***** MATERIAL PROVIDED *****

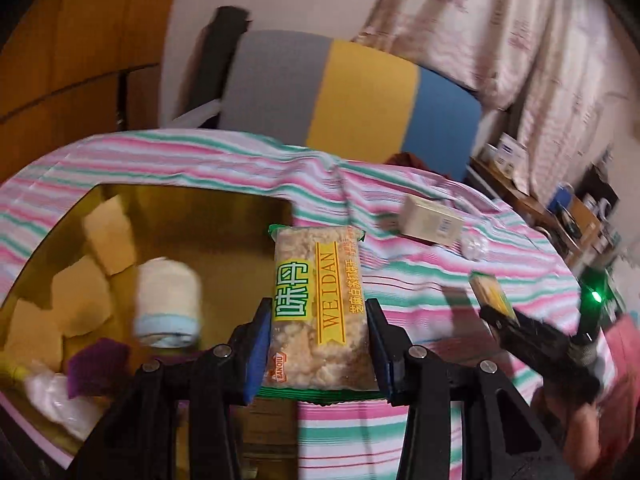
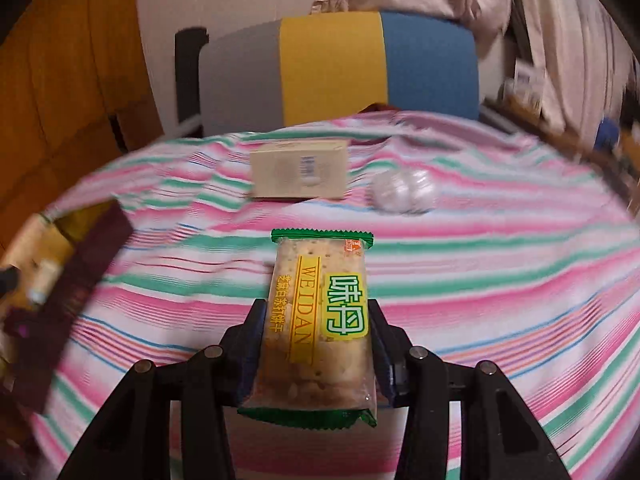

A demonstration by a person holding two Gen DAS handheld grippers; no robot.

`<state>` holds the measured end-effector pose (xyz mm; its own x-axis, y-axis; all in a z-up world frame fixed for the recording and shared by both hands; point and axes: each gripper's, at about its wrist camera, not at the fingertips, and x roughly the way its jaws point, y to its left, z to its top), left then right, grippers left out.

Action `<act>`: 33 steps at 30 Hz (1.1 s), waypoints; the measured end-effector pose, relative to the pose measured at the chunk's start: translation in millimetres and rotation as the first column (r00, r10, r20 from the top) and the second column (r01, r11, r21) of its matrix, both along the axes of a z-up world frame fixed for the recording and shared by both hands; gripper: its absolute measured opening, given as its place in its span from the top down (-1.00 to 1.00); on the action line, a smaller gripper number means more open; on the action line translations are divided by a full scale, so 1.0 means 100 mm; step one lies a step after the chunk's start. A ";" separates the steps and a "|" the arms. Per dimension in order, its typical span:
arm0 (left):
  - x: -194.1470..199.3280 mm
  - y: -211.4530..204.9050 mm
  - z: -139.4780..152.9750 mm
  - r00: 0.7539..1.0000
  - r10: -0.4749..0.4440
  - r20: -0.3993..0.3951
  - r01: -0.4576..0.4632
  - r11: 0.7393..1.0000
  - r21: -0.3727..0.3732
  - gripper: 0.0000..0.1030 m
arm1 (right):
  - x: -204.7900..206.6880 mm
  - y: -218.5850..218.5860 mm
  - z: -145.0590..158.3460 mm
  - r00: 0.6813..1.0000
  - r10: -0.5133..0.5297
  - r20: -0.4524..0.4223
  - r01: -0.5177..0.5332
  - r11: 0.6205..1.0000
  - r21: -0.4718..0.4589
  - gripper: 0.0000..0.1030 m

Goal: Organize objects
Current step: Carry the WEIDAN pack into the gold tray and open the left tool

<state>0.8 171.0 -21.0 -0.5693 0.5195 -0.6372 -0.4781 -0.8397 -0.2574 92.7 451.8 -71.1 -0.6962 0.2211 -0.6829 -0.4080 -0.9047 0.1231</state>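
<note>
striped cloth (image 1: pixel 420 280) in pink, green and white covers the surface, and everything else sits relative to it. the left gripper (image 1: pixel 318 316) has its blue-padded fingers (image 1: pixel 256 344) clamped on the long sides of a clear cracker packet (image 1: pixel 320 308) with a yellow weidan label and green crimped ends; the packet is lifted off the cloth and hangs partly over the near edge of a yellow-lined box (image 1: pixel 224 216) set at the cloth's left side. inside that box lie pale yellow sponge blocks (image 1: pixel 108 236), a cream roll with a light blue band (image 1: pixel 168 304), a purple piece (image 1: pixel 96 364) and something white and crumpled (image 1: pixel 52 396).

the right gripper (image 2: pixel 318 316) has its fingers (image 2: pixel 380 344) pressed against a second cracker packet (image 2: pixel 320 320) of the same kind, held above the middle of the cloth. farther back on the cloth lies a beige carton (image 2: pixel 300 170), and just to its right a clear round plastic thing (image 2: pixel 402 190), blurred. behind the cloth stands a panel striped grey, yellow and blue (image 2: pixel 332 68). at the cloth's left edge the box flap shows dark and blurred.
</note>
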 end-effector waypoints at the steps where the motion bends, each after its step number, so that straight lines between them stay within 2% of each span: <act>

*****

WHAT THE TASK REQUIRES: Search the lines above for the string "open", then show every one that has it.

FINISHED EXERCISE:
Action `<act>`: 33 steps at 30 Hz (1.1 s), waypoints; the measured end-effector pose, relative to the pose measured at the chunk's start: translation in millimetres and rotation as the first column (r00, r10, r20 from the top) and the second column (r01, r11, r21) of its matrix, both along the axes of a z-up world frame fixed for the recording and shared by both hands; gripper: its absolute measured opening, given as its place in its span from the top down (-1.00 to 1.00); on the action line, a smaller gripper number means more open; on the action line translations are divided by a full scale, so 1.0 means 100 mm; step one lies a step after the chunk's start. A ";" separates the steps and a "|" the arms. Per dimension in order, its typical span:
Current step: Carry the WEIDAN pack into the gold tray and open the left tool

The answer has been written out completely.